When looking at other industries, a lot of time quarter-over-quarter results are looked at due to seasonality. But in the case of Zillow (Z) a disappointing fact should be noted when looking ahead at the Q2 results. According to this article from Trulia.com, another leading online real estate website, the busy season for housing is in Q1. Zillow did very well against Q1 in 2012, but had low growth against Q4 of 2012, the slowest quarter of the year for housing. Here is a look at the numbers:
The quarterly reports shows impressive stats over last year's Q1 and I have color coded those % changes that are impressive in green. But as mentioned above, the seasonality should have made for a lot stronger of a quarter going from historically the weakest real estate quarter (Q4) to the strongest (Q1). So comparing Q4 of 2012 to Q1 of 2013 there are a lot of unimpressive stats. They are unimpressive (even though they are positive growth, besides monthly rate of subs) because currently Zillow is priced as a "growth" stock and delivering 10-20% growth is what established companies do. These established companies also have P/E ratios that are reasonable compared to their counterparts, usually P/Es of 10-30 in the Dow Jones components. But Zillow is currently at a P/E ratio of 6,915. So when Zillow grows unique user stats by 35%, but only grows subscriptions by 15% and total revenue by 13%, those are very disappointing stats to me when looking at a "growth company."

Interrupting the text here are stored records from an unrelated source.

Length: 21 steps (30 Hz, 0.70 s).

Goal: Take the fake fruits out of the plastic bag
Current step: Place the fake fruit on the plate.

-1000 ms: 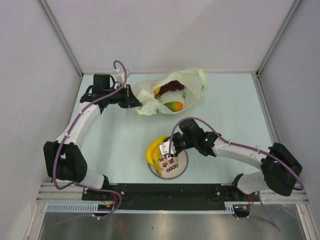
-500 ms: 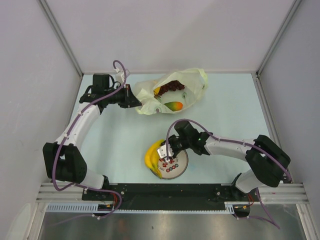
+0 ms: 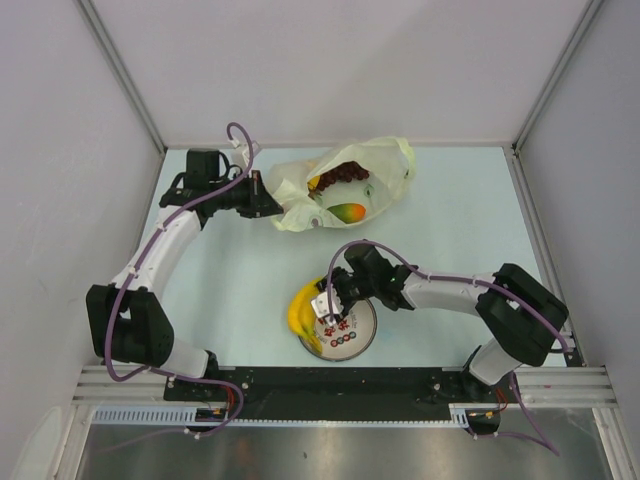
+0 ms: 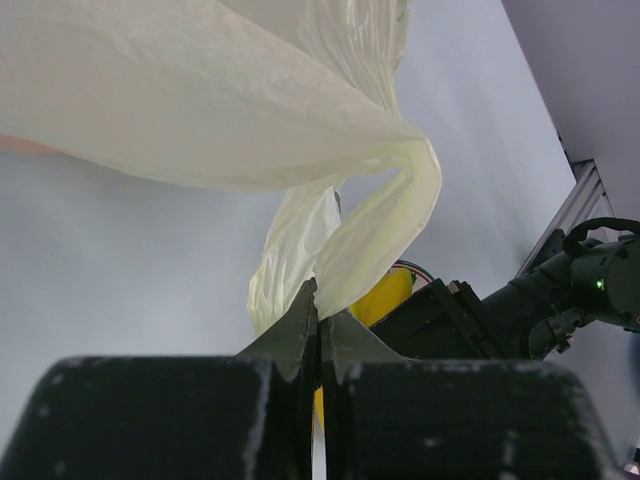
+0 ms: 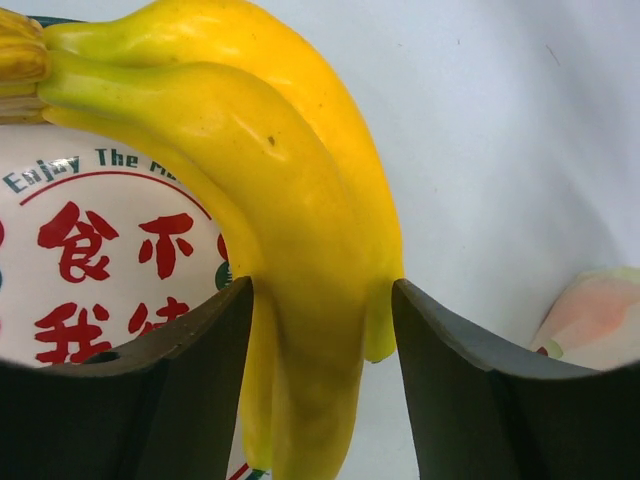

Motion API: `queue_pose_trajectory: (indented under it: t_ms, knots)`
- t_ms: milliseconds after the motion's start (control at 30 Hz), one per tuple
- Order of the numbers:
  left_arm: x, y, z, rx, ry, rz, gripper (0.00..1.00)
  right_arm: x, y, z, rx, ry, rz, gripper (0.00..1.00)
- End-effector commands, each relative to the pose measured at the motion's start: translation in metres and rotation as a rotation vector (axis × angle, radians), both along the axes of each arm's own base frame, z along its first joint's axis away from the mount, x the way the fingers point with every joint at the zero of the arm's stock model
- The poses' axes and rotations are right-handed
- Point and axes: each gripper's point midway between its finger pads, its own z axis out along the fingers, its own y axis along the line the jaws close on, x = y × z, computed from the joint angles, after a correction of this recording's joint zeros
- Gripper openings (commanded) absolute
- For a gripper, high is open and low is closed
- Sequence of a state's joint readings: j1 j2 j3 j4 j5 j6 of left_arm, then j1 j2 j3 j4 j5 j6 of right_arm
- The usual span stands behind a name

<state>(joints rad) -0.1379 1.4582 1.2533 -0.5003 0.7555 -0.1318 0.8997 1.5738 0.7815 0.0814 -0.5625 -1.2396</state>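
Observation:
The plastic bag (image 3: 385,170) lies at the back of the table with its mouth open. Inside it show the mango (image 3: 347,212), the dark grape bunch (image 3: 342,172) and a bit of the orange (image 3: 315,182). My left gripper (image 3: 268,206) is shut on the bag's left handle (image 4: 340,240), its jaws pressed together (image 4: 320,320). My right gripper (image 3: 326,303) is shut on the yellow banana bunch (image 3: 299,316), which lies over the left rim of the white plate (image 3: 362,338). In the right wrist view the banana bunch (image 5: 280,200) fills the gap between the fingers (image 5: 322,288).
The plate (image 5: 90,260) has red lettering and sits near the table's front edge. The right arm's wrist (image 4: 500,310) and the banana bunch (image 4: 385,295) show beyond the bag handle in the left wrist view. Grey walls enclose the table on three sides.
My right gripper has moved a little left and toward the front with the banana bunch, onto the plate's left rim. The left arm and bag have not moved.

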Motion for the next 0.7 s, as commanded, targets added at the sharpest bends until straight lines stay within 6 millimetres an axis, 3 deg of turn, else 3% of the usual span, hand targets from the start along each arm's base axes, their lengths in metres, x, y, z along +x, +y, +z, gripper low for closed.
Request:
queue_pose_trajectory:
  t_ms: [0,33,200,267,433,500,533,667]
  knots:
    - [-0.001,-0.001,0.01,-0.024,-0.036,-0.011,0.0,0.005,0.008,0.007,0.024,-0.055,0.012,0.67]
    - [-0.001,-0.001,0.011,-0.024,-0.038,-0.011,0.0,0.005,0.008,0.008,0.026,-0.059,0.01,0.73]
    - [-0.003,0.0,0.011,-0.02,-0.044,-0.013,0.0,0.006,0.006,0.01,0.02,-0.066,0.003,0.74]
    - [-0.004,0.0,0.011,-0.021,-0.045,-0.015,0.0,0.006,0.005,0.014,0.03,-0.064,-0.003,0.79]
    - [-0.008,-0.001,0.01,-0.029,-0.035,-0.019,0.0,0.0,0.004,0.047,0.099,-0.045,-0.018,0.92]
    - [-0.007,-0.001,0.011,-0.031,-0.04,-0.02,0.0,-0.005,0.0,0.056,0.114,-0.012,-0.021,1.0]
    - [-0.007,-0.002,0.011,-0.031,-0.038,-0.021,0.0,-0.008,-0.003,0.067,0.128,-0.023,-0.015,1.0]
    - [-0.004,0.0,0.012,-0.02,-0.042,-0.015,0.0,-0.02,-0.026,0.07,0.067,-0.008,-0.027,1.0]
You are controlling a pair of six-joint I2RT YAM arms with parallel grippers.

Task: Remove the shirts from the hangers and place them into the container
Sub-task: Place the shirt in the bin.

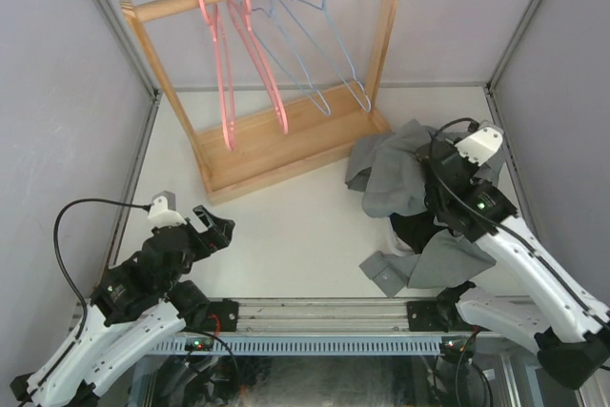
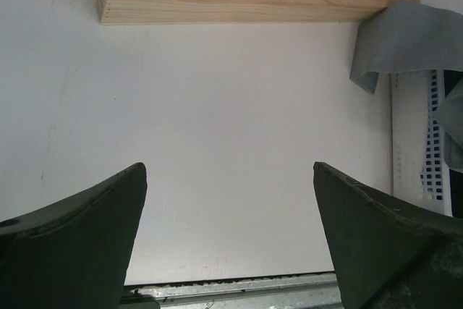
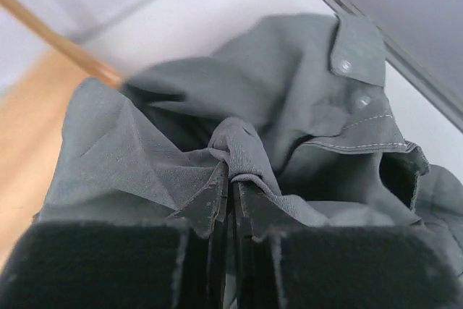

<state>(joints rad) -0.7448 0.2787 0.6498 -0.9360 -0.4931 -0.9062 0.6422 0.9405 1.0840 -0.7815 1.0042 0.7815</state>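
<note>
Grey shirt (image 1: 396, 173) is off its hanger and sits on top of the heap at the right side of the table (image 1: 295, 226), w/ the black shirt (image 1: 415, 228) peeking out from underneath. The container (image 2: 427, 142) is under all that. Only a strip of its perforated white wall shows in the left wrist view, w/ grey cloth hanging over it. Grey fabric also spills over the near side onto the table, so it's prob not tucked in properly yet. White and plaid shirts aren't visible anywhere, so no telling if they're buried under the pile. Right gripper (image 3: 233, 193) is clamped tight on a bunched fold of the grey shirt, a bit below the collar and buttons, per its own cam. Further out, all four hangers on the wooden rack (image 1: 276, 154) are bare, the two pink hangers (image 1: 225, 92) and the two light-blue hangers (image 1: 327, 107) side by side on the bar. Left gripper (image 1: 217, 232) is spread wide w/ nothing in it, hovering over bare table well apart from the pile. So imo the unhanging part looks done, and what's left is basically getting the grey one fully inside the basket and letting go.
</note>
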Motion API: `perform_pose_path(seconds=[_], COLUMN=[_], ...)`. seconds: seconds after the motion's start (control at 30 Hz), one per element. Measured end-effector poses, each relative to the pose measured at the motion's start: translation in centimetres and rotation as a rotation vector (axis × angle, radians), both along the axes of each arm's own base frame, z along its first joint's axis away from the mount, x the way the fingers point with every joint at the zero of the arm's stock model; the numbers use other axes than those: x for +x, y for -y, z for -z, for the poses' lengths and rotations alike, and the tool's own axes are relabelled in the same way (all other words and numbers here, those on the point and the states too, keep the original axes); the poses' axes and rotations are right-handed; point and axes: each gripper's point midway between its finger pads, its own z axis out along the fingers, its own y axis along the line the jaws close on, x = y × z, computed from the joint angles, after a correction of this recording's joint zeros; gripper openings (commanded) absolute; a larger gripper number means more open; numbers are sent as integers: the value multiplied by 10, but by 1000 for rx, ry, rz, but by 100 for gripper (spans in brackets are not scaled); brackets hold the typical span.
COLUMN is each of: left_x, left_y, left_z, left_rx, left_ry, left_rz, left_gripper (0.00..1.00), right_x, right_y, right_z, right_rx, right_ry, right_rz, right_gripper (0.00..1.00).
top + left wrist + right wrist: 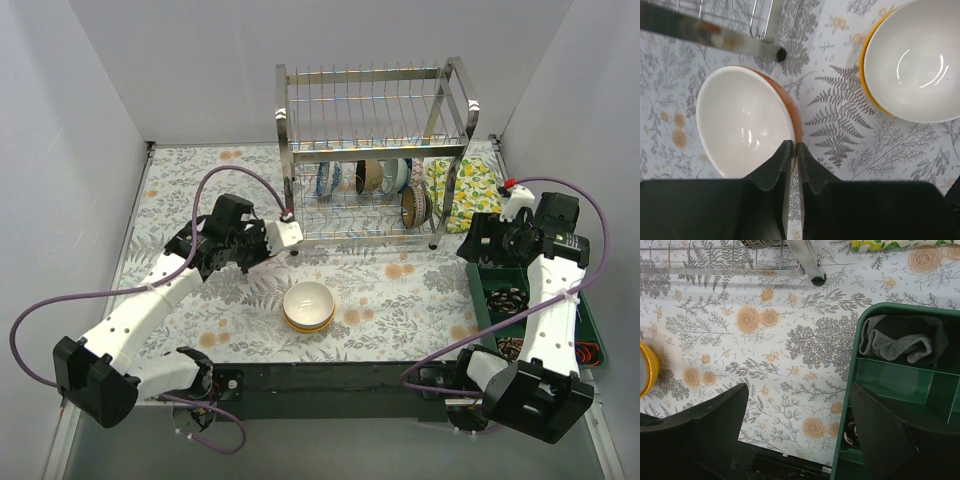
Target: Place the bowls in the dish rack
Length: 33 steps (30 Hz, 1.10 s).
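Note:
My left gripper (793,147) is shut on the rim of an orange bowl (745,120) with a white inside. It holds the bowl close to the left front foot of the steel dish rack (370,150). In the top view this gripper (268,238) is just left of that foot. A yellow-rimmed bowl (309,305) with a white inside sits on the mat in front of the rack, and it shows in the left wrist view too (912,60). Several bowls (380,178) stand in the rack's lower tier. My right gripper (797,410) is open and holds nothing, over the mat beside the green tray.
A green compartment tray (500,275) lies at the right edge, with a grey cloth (902,342) in one compartment and small dark items in others. A lemon-print cloth (468,190) lies right of the rack. White walls enclose the floral mat (400,290).

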Motion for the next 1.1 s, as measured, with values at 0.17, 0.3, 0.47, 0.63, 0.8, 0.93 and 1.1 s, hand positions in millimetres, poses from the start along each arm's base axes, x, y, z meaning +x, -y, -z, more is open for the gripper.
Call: perform_pose_path(seconds=[0.17, 0.3, 0.47, 0.63, 0.8, 0.93, 1.1], left_x=[7, 1, 10, 13, 12, 17, 20], left_y=[-35, -44, -41, -42, -49, -49, -49], left_z=[51, 93, 105, 118, 133, 135, 137], left_rx=[75, 118, 108, 108, 140, 147, 150], left_ry=[-58, -128, -109, -87, -89, -77, -70], left_rz=[-92, -115, -127, -130, -148, -157, -161], left_gripper=[0, 0, 3, 18, 20, 11, 0], right_x=[1, 3, 8, 8, 8, 8, 8], right_y=[1, 3, 6, 7, 7, 7, 7], right_z=[3, 2, -5, -5, -5, -5, -5], right_rx=[5, 0, -17, -23, -23, -23, -22], right_ry=[-16, -18, 1, 0, 0, 0, -2], right_rz=[1, 6, 12, 16, 16, 16, 16], right_gripper=[89, 89, 89, 89, 89, 89, 89])
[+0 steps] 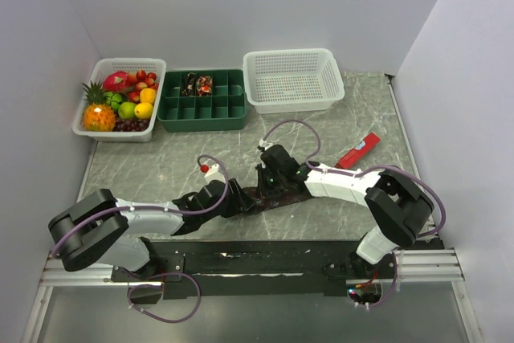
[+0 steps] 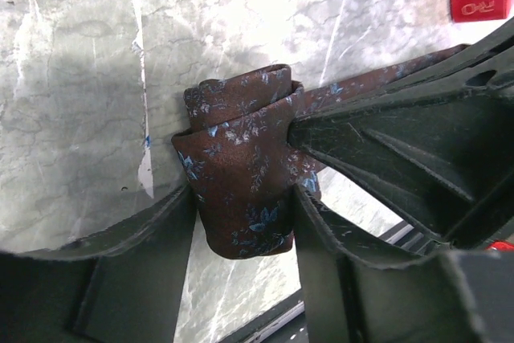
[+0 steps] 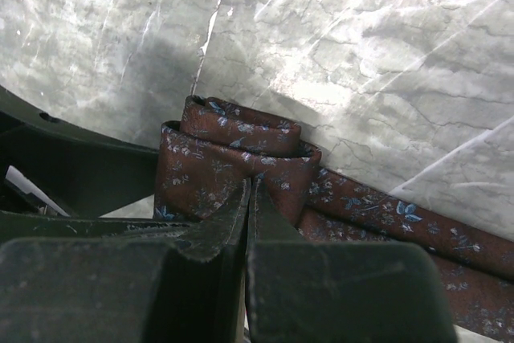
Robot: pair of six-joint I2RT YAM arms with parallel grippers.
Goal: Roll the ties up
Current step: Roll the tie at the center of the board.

When entering into Q2 earnings, investors should take a look at this hiccup seriously. This might be a reason why Zillow management raised marketing spend to historic highs, to get more traffic and more interest as its growth over Q4 was not that impressive. It is also experiencing a lot more competition from Trulia (TRLA), Move, Inc. (MOVE) and its rental market is seeing a lot of competition from start-ups like Zumper.com. Another area of concern is all of the insider selling outlined in this SeekingAlpha.com article. Lastly, this Forbes.com news bulletin says Citigroup initiated coverage of Zillow and pegged it as "Neutral." This is quite disappointing to Zillow bulls as it is saying to its investors that this is not a stock it is excited about right now and think it will perform in the general trend of the market, until further guidance. So investors should be cautious when looking at quarter-over-quarter results in an industry where seasonality should favor Q1 versus Q4 and especially when the company's stock price is currently valued on huge growth potential. The amount of new competition in this market and existing competition that is all vying for ad spend should warn investors that this space might be getting too crowded and high growth might be very hard to come by.